With India planning a larger fleet of nuclear-powered submarines, which can prowl underwater for several months at a time and let loose their nuclear-tipped missiles as and when required, the Navy has acquired a new advanced facility to communicate with the silent predators.
The state-of-the-art very low frequency (VLF) transmitting station was commissioned at INS Kattabomman in Tirunelveli (Tamil Nadu) by Navy chief Admiral RK Dhowan on Thursday.
"The new facility will boost our ability to communicate with submarines, which have trailing wire antenna to pick up the coded VLF radio waves, on an uninterrupted basis throughout the year," said an officer.

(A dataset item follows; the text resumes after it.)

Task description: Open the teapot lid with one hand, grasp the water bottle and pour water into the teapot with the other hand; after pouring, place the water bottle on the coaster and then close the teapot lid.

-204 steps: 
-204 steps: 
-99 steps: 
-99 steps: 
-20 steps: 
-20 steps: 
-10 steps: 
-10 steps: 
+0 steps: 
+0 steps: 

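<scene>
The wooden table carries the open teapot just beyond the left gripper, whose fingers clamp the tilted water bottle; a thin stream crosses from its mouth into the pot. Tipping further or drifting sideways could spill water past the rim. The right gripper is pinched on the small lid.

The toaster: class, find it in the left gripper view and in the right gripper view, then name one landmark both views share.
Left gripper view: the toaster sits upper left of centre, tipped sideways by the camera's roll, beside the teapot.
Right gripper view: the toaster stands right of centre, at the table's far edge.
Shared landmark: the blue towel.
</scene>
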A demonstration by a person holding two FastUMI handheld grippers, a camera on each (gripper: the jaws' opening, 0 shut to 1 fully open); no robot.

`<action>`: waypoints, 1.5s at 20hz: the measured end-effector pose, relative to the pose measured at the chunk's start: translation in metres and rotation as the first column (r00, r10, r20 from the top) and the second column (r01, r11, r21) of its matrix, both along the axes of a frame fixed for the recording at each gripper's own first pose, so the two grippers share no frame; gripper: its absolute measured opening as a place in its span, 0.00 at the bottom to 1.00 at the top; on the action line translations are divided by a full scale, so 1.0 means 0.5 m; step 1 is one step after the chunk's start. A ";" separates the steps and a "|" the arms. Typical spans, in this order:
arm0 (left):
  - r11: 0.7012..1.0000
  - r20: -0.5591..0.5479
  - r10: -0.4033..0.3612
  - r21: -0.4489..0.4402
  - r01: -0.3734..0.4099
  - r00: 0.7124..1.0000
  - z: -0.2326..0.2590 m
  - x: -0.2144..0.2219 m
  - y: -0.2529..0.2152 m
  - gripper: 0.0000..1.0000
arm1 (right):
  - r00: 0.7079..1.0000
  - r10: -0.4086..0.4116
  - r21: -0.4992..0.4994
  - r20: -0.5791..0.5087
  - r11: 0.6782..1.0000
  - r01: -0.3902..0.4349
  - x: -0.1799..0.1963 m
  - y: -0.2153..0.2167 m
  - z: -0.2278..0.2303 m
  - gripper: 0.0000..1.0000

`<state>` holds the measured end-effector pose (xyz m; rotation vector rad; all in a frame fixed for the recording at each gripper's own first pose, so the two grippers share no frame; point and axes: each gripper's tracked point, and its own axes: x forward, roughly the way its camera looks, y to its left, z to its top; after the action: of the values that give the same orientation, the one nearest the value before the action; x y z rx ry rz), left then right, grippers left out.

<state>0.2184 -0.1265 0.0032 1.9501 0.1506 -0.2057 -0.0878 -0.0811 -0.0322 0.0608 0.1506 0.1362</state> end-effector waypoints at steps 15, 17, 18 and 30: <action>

Only a handful of nations have such a VLF capability, which is critical to pass coded orders to nuclear submarines on long-range deterrent patrols. Diesel-electric submarines have to surface every few days to get oxygen to recharge their batteries and have limited endurance due to fuel requirements.
Nuclear-powered submarines, armed with nuclear-tipped missiles, in turn, are considered the most effective and difficult-to-detect nuke platform since they can operate underwater at long ranges for months at end.

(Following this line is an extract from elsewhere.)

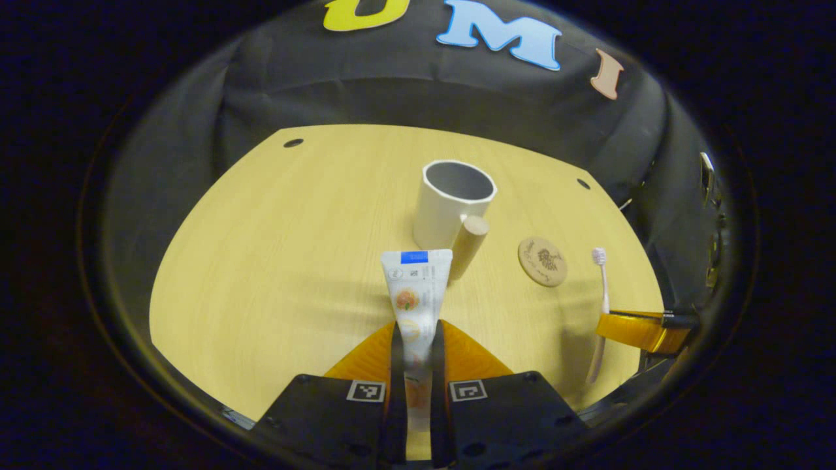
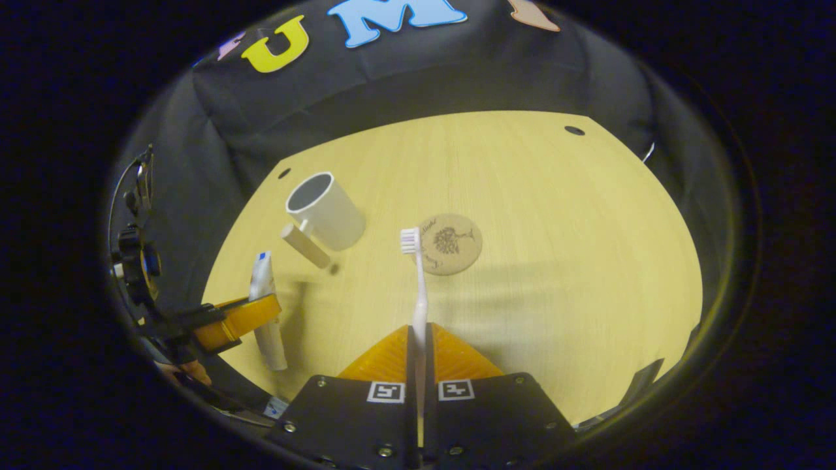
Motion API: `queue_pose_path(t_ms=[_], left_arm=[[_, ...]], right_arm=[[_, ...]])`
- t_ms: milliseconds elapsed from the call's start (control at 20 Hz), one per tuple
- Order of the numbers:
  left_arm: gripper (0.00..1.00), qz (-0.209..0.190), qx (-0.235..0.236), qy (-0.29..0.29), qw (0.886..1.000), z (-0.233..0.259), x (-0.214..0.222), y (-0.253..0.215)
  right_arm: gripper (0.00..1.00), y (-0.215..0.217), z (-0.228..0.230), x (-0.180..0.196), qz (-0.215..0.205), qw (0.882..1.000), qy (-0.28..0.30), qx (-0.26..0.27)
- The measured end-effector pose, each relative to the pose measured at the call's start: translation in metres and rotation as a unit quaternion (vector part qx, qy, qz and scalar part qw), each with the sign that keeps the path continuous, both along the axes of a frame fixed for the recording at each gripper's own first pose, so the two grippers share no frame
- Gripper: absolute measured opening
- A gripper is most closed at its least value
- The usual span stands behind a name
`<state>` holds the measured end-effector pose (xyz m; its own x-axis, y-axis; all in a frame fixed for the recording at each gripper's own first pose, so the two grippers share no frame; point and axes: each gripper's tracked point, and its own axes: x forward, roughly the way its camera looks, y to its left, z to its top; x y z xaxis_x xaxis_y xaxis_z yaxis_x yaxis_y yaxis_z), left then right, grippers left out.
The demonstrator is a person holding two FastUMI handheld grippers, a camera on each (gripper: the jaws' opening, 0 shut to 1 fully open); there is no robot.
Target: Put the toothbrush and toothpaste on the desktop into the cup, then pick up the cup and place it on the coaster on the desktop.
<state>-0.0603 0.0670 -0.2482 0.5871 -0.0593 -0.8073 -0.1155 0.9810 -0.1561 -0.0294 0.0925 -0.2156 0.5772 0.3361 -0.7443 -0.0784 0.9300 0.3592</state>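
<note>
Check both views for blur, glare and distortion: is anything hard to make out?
Left gripper view: fisheye bends the table edges; cup and coaster are sharp, but the toothpaste blurs low between the fingers. Right gripper view: same curving; toothbrush is crisp, with soft shadows on the table and no strong glare.

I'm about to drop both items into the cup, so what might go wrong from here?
1. The left tongs grip the toothpaste low, so its long free end may wobble and catch the cup rim.
2. The right tongs hold the thin toothbrush by its handle end; it might pivot or slip.
3. The cup's handle faces the tongs and could be bumped.
</note>
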Motion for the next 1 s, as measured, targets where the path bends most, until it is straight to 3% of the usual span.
queue_pose_path(t_ms=[400,700,1000], left_arm=[[0.22,0.03,0.035,-0.128,0.991,0.065,0.06,0.036],[0.21,0.038,0.034,-0.258,0.965,0.125,0.118,0.047],[0.21,0.028,-0.002,-0.327,0.945,0.152,0.162,0.04]], right_arm=[[0.05,0.007,0.054,0.039,0.006,0.993,-0.114,0.018],[0.04,0.016,0.078,0.061,0.009,0.988,-0.155,0.014],[0.04,0.023,0.093,0.076,-0.007,0.986,-0.168,0.013]])
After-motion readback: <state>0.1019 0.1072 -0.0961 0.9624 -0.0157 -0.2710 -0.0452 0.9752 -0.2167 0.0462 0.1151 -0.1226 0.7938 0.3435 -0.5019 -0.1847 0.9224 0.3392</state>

India is down to just 13 old diesel-electric submarines, barely half of which are operational at any given time, and a single nuclear-propelled submarine INS Chakra on lease from Russia without any long-range missiles.
But India's first three SSBNs (nuclear-powered submarines with nuclear ballistic missiles) are already being built at the secretive Ship-Building Centre at Vizag to complete the country's nuclear weapons triad - the capability to fire nukes from land, air and underwater.

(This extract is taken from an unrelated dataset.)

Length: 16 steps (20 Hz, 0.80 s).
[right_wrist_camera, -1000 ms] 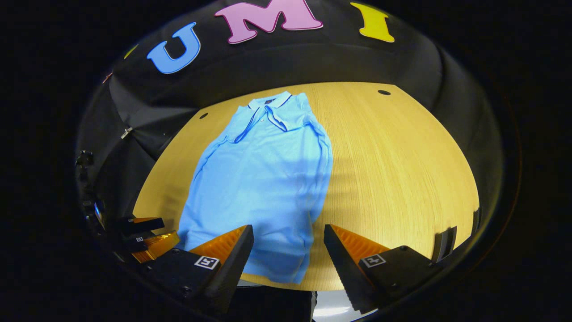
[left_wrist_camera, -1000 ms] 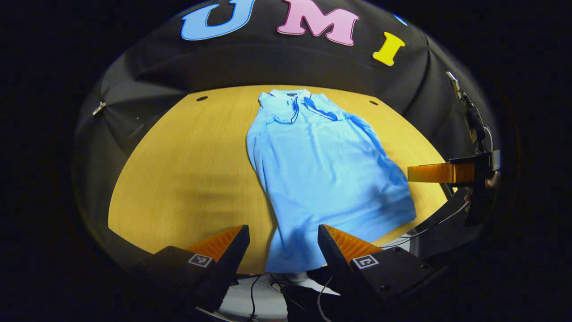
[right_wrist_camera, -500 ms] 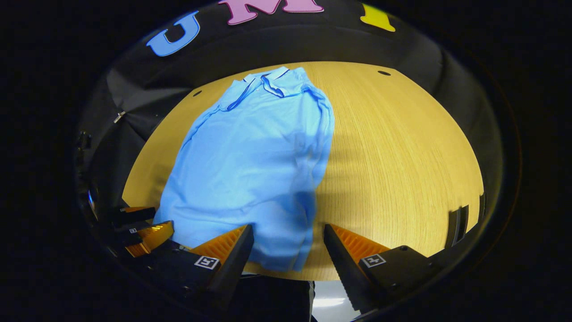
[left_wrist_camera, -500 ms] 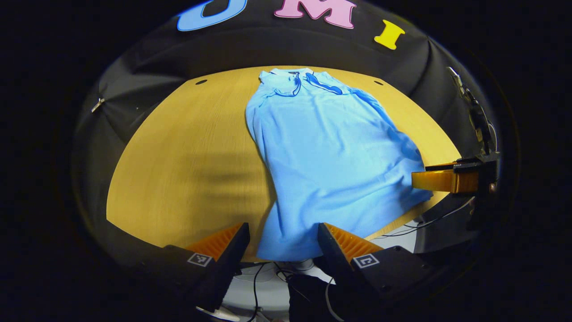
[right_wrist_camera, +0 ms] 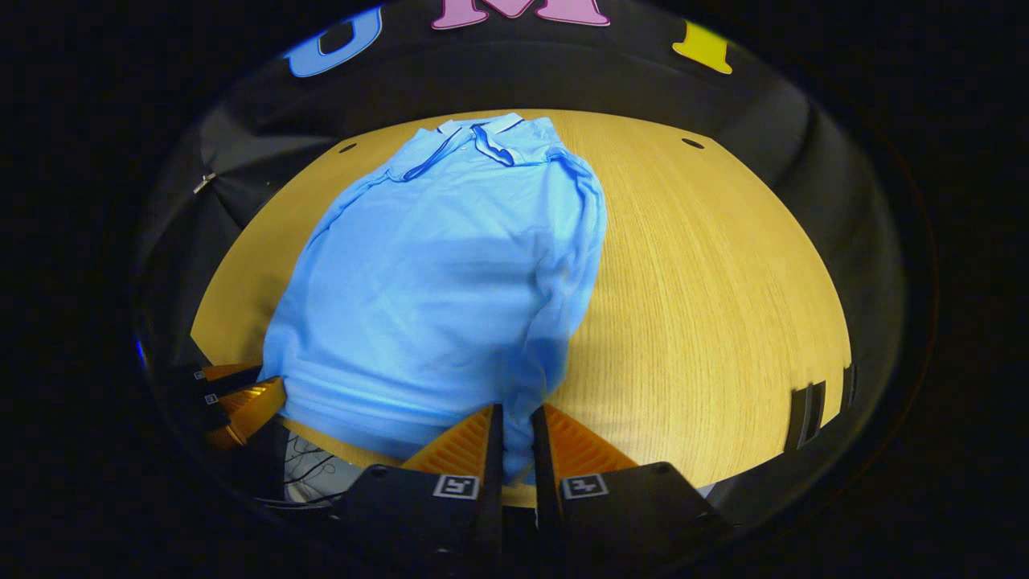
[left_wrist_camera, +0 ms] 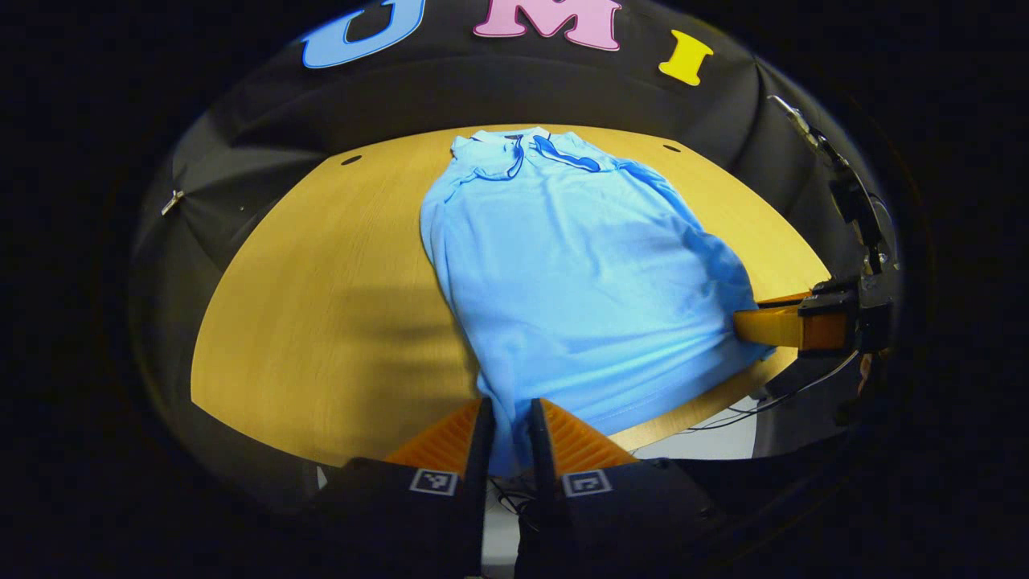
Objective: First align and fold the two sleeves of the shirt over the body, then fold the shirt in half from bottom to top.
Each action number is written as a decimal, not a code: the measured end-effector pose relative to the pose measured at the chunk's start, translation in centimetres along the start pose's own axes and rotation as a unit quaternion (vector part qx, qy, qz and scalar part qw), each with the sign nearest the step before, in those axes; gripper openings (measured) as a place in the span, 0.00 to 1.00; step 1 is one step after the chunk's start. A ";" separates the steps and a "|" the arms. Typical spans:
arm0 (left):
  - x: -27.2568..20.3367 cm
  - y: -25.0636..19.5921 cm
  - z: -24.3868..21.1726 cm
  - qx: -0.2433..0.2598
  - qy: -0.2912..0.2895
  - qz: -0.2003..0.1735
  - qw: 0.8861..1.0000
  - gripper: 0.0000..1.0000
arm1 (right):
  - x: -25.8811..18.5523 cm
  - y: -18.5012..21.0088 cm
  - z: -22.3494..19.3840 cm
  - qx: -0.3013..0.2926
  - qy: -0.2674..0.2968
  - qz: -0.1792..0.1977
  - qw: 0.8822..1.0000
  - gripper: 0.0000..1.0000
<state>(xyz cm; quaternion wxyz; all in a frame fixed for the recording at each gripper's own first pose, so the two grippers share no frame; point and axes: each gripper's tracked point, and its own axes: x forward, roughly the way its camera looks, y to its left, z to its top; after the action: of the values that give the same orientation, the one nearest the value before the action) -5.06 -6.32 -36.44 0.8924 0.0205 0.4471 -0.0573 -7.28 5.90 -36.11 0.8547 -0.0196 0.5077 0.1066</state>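
A light blue polo shirt (left_wrist_camera: pixel 579 273) lies on the wooden table (left_wrist_camera: pixel 321 281), collar at the far end, both sleeves folded over the body. My left gripper (left_wrist_camera: pixel 510 434) is shut on the shirt's near left hem corner at the table's front edge. My right gripper (right_wrist_camera: pixel 514 438) is shut on the near right hem corner of the shirt (right_wrist_camera: pixel 450 273). The right gripper (left_wrist_camera: pixel 776 326) also shows at the right of the left gripper view, pinching the hem. At the lower left of the right gripper view, the left gripper (right_wrist_camera: pixel 241 402) holds the other corner.
The table (right_wrist_camera: pixel 707 305) has bare wood on both sides of the shirt and small dark holes (right_wrist_camera: pixel 692 143) near its far corners. Cables (left_wrist_camera: pixel 748 410) hang below the front edge. Black cloth walls surround the table.
Both grippers went from open to shut on the hem corners, having moved down and in on the shirt's bottom edge. The hem is now slightly bunched and lifted at both corners.
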 end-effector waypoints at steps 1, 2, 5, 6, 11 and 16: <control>0.1 -0.1 0.1 -0.002 -0.004 0.007 1.000 0.26 | -0.1 0.1 0.1 0.002 0.002 0.007 1.000 0.16; 0.2 0.0 0.3 -0.007 -0.006 0.015 1.000 0.12 | 0.1 0.6 0.1 0.008 0.003 0.024 1.000 0.10; 0.1 -0.1 0.2 -0.014 -0.002 0.013 1.000 0.07 | 0.3 0.7 0.1 0.049 0.022 0.054 0.997 0.07; 0.0 -0.1 0.4 -0.019 -0.004 0.009 1.000 0.07 | 0.2 0.6 0.3 0.063 0.024 0.056 0.996 0.07; 0.2 -0.1 0.6 -0.008 0.013 0.007 1.000 0.06 | 0.2 0.7 0.3 0.052 0.033 0.058 0.996 0.07; -0.7 0.0 3.1 -0.023 0.005 0.001 1.000 0.06 | -0.5 0.9 2.6 0.047 0.018 0.072 0.996 0.07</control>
<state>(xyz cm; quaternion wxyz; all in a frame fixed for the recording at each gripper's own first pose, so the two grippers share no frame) -3.00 -6.55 -34.04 0.8906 0.0007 0.4525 -0.0462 -5.49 7.11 -34.33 0.8352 0.0557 0.5279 0.1437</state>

The first, the 6,000-tonne INS Arihant, is slated to go for extensive sea trials soon after its miniature 83MW pressurized light-water reactor, which went "critical" in August last year, attains "full power" in the next couple of months. Moreover, there is an ongoing proposal to build six SSNs (nuclear-powered attack submarines, usually without ballistic missiles), as reported by TOI earlier.